Stuck at Home(r): Season 11

11.1 Beyond Blunderdome

After an early preview of Mel Gibson’s new remake of Mr. Smith Goes to Washington is poorly reviewed, Homer is hired to rewrite the ending. He gives Mel what he thinks he wants: an ending where Mr. Smith opens fire on Congress (which plays differently in 2021), but studio executives hate the new approach and want to destroy the film.

Gibson is wonderful parodying himself, and this episode does a great job highlighting all the worst of Hollywood’s excesses: lack of originality / over reliance on star power, and violence

This is a great start to a season and proves the wheels weren’t off yet as the show closed out the twentieth century.

11.2 Brother’s Little Helper

Bart is diagnosed with ADHD and prescribed Focusyn, which initially makes him more studious, but eventually causes an intense paranoia: he’s convinced MLB is involved in a conspiracy to control the minds of Springfield.

I enjoyed the satire of the medical industrial complex which preys on children and parental concern for them, but he conspiracy involving baseball is less stellar. I didn’t appreciate Bart going full crazy, although I liked the Big Mac cameo.

It’s a decent episode overall, but one of the weaker efforts in season eleven.

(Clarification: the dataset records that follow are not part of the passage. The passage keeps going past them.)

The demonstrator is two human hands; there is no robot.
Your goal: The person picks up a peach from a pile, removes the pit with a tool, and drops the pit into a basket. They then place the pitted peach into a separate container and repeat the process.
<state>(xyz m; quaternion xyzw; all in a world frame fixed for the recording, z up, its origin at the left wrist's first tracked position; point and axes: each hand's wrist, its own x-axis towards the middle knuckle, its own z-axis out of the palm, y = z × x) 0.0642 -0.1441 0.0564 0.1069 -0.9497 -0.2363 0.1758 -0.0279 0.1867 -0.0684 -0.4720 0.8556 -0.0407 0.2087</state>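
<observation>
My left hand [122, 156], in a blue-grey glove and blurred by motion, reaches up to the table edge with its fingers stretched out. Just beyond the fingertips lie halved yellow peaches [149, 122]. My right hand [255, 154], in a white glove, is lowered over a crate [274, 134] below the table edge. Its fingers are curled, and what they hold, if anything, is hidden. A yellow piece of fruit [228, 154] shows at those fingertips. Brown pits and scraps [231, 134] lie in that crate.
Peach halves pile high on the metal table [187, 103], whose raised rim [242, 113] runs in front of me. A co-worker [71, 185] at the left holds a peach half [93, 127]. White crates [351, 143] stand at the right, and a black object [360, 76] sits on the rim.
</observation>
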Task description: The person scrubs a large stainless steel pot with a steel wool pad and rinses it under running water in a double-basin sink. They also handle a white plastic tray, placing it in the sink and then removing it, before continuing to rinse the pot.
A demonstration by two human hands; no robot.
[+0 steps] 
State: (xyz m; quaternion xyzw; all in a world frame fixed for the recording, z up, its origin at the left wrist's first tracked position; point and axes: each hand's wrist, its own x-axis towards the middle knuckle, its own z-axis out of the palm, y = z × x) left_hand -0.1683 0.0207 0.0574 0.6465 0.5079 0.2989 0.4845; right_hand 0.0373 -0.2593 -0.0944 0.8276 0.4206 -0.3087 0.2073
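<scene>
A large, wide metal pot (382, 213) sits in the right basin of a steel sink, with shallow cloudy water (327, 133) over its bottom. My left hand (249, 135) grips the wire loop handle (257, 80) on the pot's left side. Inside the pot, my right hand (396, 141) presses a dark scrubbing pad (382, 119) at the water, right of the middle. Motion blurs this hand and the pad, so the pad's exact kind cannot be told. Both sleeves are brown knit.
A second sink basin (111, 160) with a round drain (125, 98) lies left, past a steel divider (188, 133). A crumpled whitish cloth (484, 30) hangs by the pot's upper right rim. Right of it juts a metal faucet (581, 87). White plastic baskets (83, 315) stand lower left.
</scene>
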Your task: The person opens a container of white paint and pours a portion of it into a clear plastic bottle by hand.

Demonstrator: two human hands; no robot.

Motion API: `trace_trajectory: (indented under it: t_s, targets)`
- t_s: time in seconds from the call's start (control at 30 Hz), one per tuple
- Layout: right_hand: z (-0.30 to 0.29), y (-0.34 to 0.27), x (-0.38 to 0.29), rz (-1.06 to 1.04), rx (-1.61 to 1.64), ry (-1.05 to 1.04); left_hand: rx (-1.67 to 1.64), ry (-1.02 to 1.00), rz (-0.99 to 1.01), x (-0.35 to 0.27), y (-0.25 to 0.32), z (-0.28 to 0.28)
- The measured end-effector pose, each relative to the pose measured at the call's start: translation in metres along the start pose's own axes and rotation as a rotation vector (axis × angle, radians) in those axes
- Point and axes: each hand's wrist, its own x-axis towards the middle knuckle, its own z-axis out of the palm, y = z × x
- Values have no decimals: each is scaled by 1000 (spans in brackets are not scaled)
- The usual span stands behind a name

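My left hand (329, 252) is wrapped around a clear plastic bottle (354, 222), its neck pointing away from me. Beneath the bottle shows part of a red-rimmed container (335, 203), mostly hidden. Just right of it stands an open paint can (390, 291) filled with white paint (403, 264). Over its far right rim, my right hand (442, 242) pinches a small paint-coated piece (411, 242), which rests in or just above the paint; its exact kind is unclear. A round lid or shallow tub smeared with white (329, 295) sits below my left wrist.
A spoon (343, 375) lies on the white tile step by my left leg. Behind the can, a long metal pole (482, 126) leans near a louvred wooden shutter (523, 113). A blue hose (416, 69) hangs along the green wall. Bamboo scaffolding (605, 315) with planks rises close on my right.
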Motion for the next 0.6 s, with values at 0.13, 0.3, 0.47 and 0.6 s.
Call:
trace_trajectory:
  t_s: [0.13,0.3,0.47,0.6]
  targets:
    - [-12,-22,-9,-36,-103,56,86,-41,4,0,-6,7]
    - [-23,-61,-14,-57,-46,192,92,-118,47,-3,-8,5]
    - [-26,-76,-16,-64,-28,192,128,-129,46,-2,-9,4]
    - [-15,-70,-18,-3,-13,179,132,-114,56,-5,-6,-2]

11.3 Guess Who’s Coming to Criticize Dinner

After Homer adds food critic to his resume, he’s criticized for being too nice, so he overcompensates and becomes wantonly cruel, prompting local restaurateurs to devise a plan to assassinate him.

The plot is over the top, but some of Homer’s reviews are very funny and I like meeting the restaurant owners in town. Ed Asner is almost always a reliable cameo, and I enjoyed Homer’s attempts to pad the word count in his reviews with “Screw Flanders.”

Solid effort.

11.4 Treehouse of Horror X

Treehouse episodes are typically some of my favorites and this is no exception. Ned turns into a werewolf and is hit by the Simpson family car in a parody of I Know What You Did Last Summer. When The Collector (Comic Book Guy) captures Lucy Lawless, Stretch Dude and Clobber Girl (Bart and Lisa) save the day. Finally, Homer fails to prepare the nuclear power plant for Y2K, causing an apocalyptic event. Lisa is chosen to save humanity on a rocket to Mars and takes Marge with her. Bart and Homer hitch a ride on a second rocket filled with D list celebrities, unknowingly headed to the sun.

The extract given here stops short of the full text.